Monthly Archives: August 2014

Faith and reason

In an article entitled ‘Faith, not just creed’ (reprinted from New York Times News Service by The Hindu, January 29, 2014) columnist David Brooks brought up several issues that might be of interest to anyone who would like to think and argue, both positively and negatively, about the form and the content of the religious spiritualism that is proposed and propagated by the faithful for the benefit of those who find it difficult to become one.

Brooks broadly makes three points in his article.
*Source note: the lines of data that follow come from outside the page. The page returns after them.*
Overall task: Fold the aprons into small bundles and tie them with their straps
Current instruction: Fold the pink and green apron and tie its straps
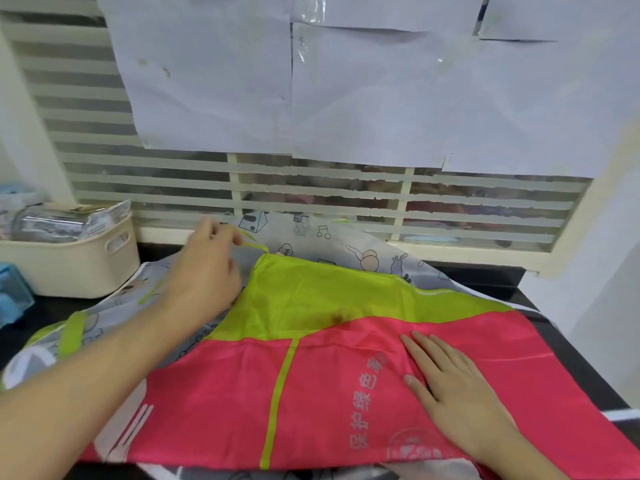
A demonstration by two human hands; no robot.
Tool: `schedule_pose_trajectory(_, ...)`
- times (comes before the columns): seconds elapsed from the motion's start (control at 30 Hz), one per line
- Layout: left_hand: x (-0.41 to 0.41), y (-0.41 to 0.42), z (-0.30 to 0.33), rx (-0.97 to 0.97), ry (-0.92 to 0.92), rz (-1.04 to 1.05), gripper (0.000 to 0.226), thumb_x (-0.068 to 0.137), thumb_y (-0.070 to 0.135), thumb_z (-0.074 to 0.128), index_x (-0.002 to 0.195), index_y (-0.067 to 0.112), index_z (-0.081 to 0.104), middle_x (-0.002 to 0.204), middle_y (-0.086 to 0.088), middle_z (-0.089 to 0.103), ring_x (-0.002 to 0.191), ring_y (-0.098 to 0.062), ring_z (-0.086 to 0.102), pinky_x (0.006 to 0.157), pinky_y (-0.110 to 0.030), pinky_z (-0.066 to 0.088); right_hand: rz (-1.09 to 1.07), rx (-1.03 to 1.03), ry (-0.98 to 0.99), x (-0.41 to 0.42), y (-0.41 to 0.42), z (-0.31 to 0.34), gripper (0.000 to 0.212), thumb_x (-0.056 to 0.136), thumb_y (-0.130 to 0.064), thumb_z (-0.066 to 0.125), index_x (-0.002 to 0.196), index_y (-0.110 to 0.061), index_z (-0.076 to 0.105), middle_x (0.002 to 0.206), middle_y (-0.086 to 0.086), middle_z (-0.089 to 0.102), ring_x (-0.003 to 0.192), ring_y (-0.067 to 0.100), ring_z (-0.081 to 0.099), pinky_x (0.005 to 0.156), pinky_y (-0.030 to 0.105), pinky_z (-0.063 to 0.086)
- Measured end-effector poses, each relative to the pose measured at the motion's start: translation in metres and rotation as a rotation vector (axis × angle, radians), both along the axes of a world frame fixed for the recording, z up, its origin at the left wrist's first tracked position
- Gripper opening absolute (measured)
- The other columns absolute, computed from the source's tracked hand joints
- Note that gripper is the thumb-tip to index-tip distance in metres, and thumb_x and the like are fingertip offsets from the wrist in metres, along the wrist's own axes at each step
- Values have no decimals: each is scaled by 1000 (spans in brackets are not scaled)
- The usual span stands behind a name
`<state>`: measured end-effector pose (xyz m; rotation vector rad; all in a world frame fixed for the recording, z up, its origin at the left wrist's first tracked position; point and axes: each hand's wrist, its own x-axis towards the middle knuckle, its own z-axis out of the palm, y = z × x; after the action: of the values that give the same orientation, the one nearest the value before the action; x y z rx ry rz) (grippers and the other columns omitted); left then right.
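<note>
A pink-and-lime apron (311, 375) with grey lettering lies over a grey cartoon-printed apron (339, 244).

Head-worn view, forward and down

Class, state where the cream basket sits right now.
In the head view, the cream basket sits far left on the dark counter, beside the grey apron.

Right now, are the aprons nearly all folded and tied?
No, it has barely started. The pink and lime-green apron lies spread flat over a grey cartoon-print apron. The left hand pinches its thin green strap; the right hand presses it flat. All folding and tying remains.
</note>
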<state>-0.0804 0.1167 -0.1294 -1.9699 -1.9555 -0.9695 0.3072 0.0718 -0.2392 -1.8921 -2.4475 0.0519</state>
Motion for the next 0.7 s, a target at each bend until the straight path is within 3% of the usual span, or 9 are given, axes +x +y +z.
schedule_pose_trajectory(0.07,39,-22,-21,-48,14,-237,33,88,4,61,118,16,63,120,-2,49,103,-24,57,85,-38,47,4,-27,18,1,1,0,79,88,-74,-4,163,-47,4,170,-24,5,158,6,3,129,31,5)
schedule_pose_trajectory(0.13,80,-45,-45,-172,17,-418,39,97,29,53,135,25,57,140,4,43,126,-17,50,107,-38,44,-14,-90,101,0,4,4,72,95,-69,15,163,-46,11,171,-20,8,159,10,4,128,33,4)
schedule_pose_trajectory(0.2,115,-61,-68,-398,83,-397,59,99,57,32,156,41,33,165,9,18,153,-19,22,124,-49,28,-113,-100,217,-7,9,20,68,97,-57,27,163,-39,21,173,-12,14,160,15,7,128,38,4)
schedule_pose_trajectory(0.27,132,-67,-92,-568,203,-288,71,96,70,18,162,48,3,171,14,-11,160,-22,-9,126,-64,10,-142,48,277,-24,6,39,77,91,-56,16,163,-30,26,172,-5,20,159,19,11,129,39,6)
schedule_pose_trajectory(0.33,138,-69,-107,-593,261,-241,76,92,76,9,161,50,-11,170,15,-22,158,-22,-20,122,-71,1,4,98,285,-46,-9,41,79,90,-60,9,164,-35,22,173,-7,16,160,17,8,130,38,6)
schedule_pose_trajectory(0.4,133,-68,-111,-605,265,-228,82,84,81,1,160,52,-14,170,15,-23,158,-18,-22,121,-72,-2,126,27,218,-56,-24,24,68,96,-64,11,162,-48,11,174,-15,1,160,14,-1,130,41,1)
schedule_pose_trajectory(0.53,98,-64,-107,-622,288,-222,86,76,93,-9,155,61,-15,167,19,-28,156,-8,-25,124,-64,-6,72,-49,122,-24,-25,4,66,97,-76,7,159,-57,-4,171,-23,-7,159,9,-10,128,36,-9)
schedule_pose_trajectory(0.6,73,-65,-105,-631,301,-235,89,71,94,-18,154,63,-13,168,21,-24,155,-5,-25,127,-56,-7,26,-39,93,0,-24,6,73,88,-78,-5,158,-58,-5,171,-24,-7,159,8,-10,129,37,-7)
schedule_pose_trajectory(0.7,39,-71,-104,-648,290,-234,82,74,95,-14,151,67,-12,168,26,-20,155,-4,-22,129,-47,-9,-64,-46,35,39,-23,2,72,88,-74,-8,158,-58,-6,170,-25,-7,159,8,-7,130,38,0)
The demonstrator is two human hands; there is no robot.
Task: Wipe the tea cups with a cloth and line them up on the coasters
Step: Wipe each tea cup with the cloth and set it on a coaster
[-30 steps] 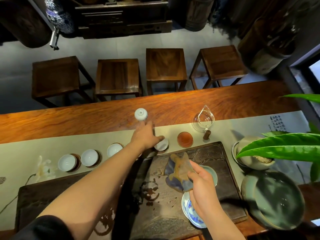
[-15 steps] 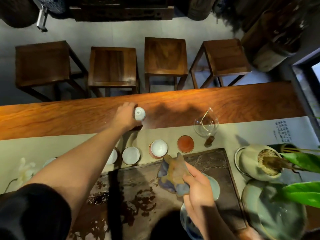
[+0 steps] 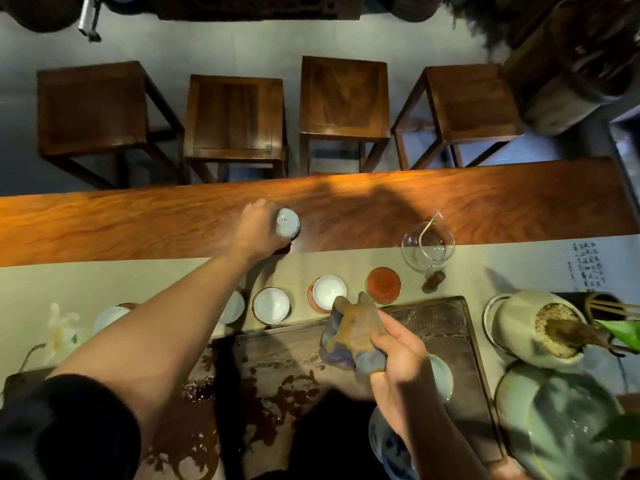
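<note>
My left hand (image 3: 254,232) reaches across the runner and grips an upside-down white tea cup (image 3: 287,222) on the far wooden part of the table. My right hand (image 3: 401,363) holds a bunched blue and tan cloth (image 3: 351,332) above the dark tea tray (image 3: 446,327). A row of white cups stands on coasters along the runner: one (image 3: 329,291) on a red coaster, one (image 3: 270,304) to its left, more further left partly hidden by my forearm. A bare red coaster (image 3: 383,284) lies at the row's right end.
A glass pitcher (image 3: 427,249) stands behind the bare coaster. A potted plant (image 3: 540,327) and a large green bowl (image 3: 561,420) sit at the right. A blue-and-white dish (image 3: 389,445) lies at the tray's near edge. Several wooden stools (image 3: 343,95) stand beyond the table.
My left hand left the cup row, reached forward to the upside-down cup on the far wood and closed around it. The right hand with the cloth stayed over the tray.
</note>
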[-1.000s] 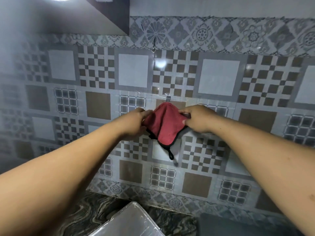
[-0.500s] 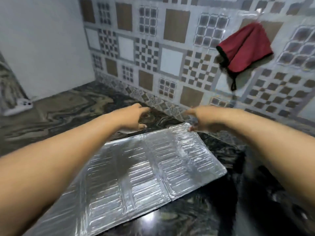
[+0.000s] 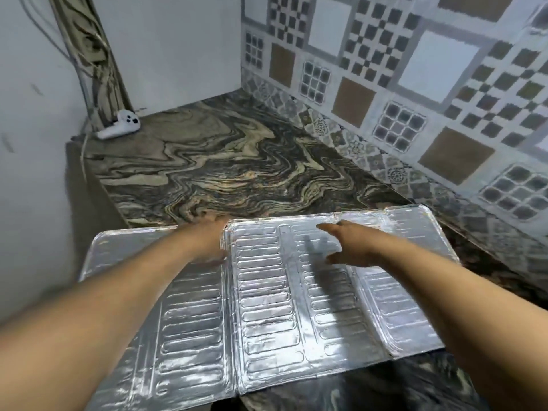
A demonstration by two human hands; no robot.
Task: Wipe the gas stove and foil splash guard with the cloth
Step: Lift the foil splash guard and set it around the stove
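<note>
The foil splash guard (image 3: 267,307) lies flat and unfolded in three ribbed panels on the marbled counter (image 3: 222,167). My left hand (image 3: 204,241) is at the left fold of the middle panel, blurred, its fingertips against the raised fold edge; whether it grips the foil is unclear. My right hand (image 3: 347,247) hovers just above the middle panel with fingers spread and nothing in it, casting a shadow on the foil. The cloth and the gas stove are out of view.
A small white device (image 3: 120,126) with a cable lies in the counter's back left corner beside a marbled pillar. A patterned tiled wall (image 3: 415,84) runs along the right. The counter's left edge drops off near a white wall.
My hands let go of the red cloth, left hanging on the tiled wall. My view swung down and left, and both hands came down over the foil guard.
</note>
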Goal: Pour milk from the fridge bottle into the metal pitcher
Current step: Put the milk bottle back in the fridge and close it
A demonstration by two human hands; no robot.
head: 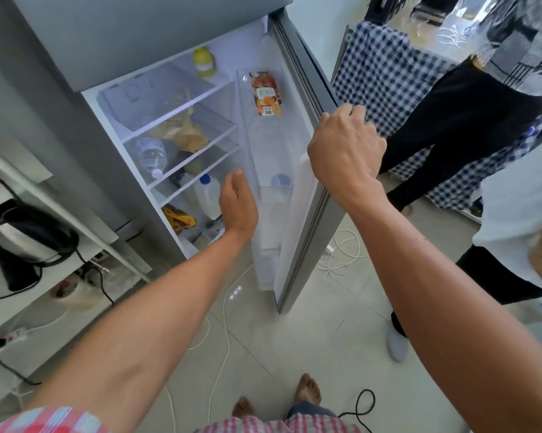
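Head view, read left to right from the open fridge. Left of the fridge, one kettle stands on a white counter. Inside the fridge, one green-capped bottle sits on the top shelf, one clear plastic bottle lies on its side below it, and one white milk bottle with a blue cap stands on a lower shelf. The left hand reaches into the fridge just right of the milk bottle, fingers straight and together, holding nothing; contact with the bottle cannot be told. One juice carton stands in the door rack. The right hand grips the edge of the fridge door, fingers curled over it. Right of the fridge, two bystanders stand.
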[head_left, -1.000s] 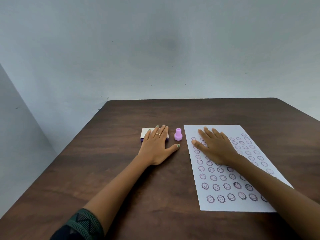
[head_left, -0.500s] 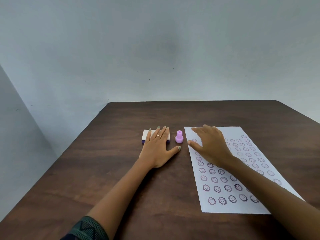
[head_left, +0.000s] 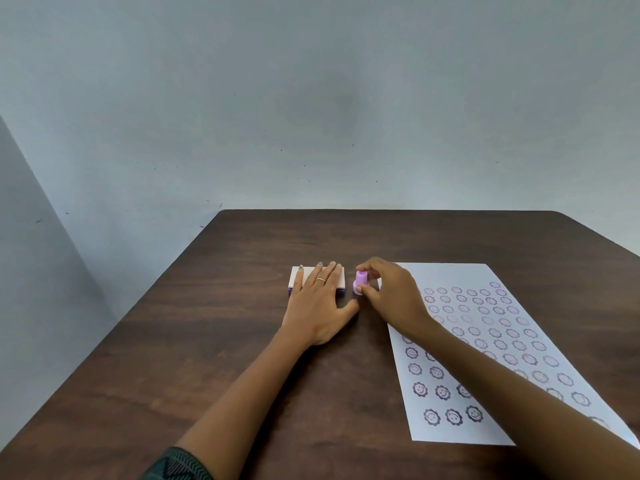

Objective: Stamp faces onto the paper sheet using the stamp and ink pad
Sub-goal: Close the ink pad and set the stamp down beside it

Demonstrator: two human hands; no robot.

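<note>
Stamp (head_left: 360, 283) stands upright on the table (head_left: 242, 341), pinched between my right hand's (head_left: 391, 292) thumb and fingertips for lifting. Left of it, my left hand (head_left: 317, 303) lies flat, steadying the ink pad (head_left: 296, 277). Paper sheet (head_left: 450, 275) waits beneath my right wrist.

place: plain indoor room, sort unclear | evidence: bare grey wall (head_left: 311, 98), dark wooden table (head_left: 173, 358)
</note>
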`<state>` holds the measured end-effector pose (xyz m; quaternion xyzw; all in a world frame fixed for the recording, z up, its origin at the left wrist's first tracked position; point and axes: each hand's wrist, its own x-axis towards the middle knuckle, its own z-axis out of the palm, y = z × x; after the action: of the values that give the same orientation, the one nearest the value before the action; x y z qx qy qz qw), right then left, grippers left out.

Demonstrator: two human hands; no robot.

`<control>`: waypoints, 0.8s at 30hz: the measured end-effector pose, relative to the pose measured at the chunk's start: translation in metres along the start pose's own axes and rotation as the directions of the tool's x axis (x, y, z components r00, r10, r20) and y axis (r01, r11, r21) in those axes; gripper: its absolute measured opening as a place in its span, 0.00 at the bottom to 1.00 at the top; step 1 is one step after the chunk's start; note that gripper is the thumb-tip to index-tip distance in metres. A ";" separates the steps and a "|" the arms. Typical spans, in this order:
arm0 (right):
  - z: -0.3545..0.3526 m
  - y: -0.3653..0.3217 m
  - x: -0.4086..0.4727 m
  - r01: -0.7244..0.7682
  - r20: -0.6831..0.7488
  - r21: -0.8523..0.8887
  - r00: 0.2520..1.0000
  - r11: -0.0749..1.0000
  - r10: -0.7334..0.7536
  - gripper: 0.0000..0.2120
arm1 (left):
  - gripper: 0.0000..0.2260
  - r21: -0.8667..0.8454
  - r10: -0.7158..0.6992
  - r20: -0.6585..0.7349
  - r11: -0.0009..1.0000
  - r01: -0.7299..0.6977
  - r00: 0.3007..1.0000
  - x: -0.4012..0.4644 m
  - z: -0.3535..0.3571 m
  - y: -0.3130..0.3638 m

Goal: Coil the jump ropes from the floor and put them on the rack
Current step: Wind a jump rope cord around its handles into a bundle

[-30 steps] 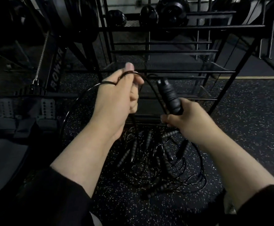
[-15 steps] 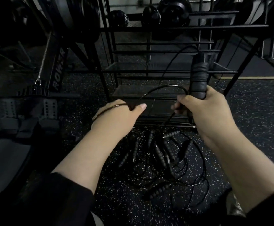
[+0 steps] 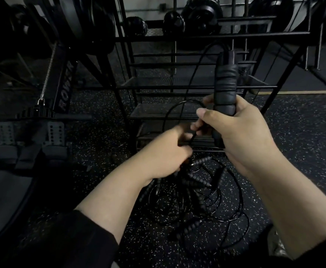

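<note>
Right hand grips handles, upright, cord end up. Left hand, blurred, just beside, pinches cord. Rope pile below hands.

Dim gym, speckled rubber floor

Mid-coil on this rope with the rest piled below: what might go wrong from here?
1. The thin black cord arcs close to the black metal rack bars and may snag.
2. The left hand, blurred at the cord, hovers just above the tangled pile of black jump ropes; another rope might get dragged up.
3. The right hand grips only the padded black handles; loops may slip.
</note>
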<state>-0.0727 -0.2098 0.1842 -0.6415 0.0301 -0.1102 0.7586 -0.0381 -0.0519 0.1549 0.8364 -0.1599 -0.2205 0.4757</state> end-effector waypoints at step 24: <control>0.009 0.037 -0.003 -0.073 -0.029 -0.538 0.997 0.840 0.068 0.09 | 0.13 -0.632 0.102 -0.502 0.635 -0.445 0.859 -0.002 -0.021 0.020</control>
<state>-0.0688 -0.1948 0.1488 -0.8266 0.0866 -0.0721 0.5515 -0.0304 -0.0459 0.1819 0.5679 -0.0807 -0.0033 0.8192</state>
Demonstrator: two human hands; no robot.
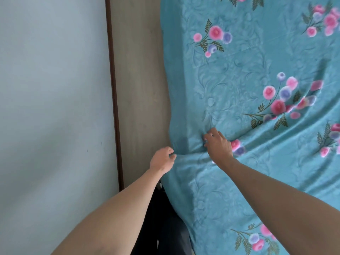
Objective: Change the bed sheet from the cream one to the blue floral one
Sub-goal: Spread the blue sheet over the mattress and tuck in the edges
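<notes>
Blue floral sheet (248,74) spread over bed. Left hand (162,159) pinching its edge, right hand (218,143) bunching fabric in curled fingers. Risk: uneven tugging, leaving wrinkles or dragging sheet askew.

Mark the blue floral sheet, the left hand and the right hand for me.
blue floral sheet (239,74): head view, on plain fabric between flower clusters.
left hand (162,160): head view, on the back of the hand at the sheet's edge.
right hand (219,144): head view, on the back of the hand.
</notes>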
(a) The first, a relatively straightforward observation that the way the practice of faith appears in the public space is far from satisfactory. He talks of a “dull, oppressive and insipid” form of “religiosity in which faith is completely replaced by creed, worship by discipline, love by habit; when the crisis of today is ignored because of the splendour of the past; when faith becomes an heirloom rather than a living fountain; when religion speaks only in the name of authority rather than with the voice of compassion.” There seems to be a suggestion here that the organised religion and the practices (including some of the rituals) derived from it may have distorted the very spirit of religion. A position which many, irrespective of whether they are believers or not, would by and large agree with.
(b) It is an empirical fact that many common believers find themselves a little circumscribed by the usual trappings of the religion due to an uncritical respect for the tradition, the need to feel secure in the numerical preponderance of a communal assertion of an identity or simply because of the inertia of habit. According to Brooks, despite this their faith could be a more dynamic experience that is “marked by combinations of fervour and doubt, clarity and confusion, empathy and moral demand”. Again, this seems to be heuristically true. Though religion for many ordinary people, like it is in India, a way of life, something imbibed from the cultural milieu as naturally as one takes in air from the environment, it is possible that the subterranean strata of belief in their mind space come to be frequently challenged by percolation of the residues of doubt created by their own reason working on the empirical observations and experiences in course of the daily life.
(c) The third element in Brook’s presentation tries to highlight extraordinary and transcendental ways in which some savants (like the saint Augustine) with specially cultivated and spiritually motivated mind might have perceived and articulated their relationship with and experience of God, which relate to this world but at the same time “mysteriously surpasses the world”. For Augustine, in his love of God there is “a light I love, and a food, and a kind of embrace …”, not what is conventionally denoted by these words but “a light, voice, odor, food, embrace of my innerness, where my soul is floodlit by light which space cannot contain, where there is sound that time cannot seize, where there is a perfume which no breeze disperses, where there is a taste for food no amount of eating can lessen, and where there is a bond of union that no satiety can part“. Clearly, this is an ideal state of mind, a utopia, that many people, religiously inclined or not, may aspire, but very few attain, if at all, in the present state of the world where mankind is assailed by more gloom and doubts about the conduct of their own fellow brethren than that could be dispelled by just fervent faith.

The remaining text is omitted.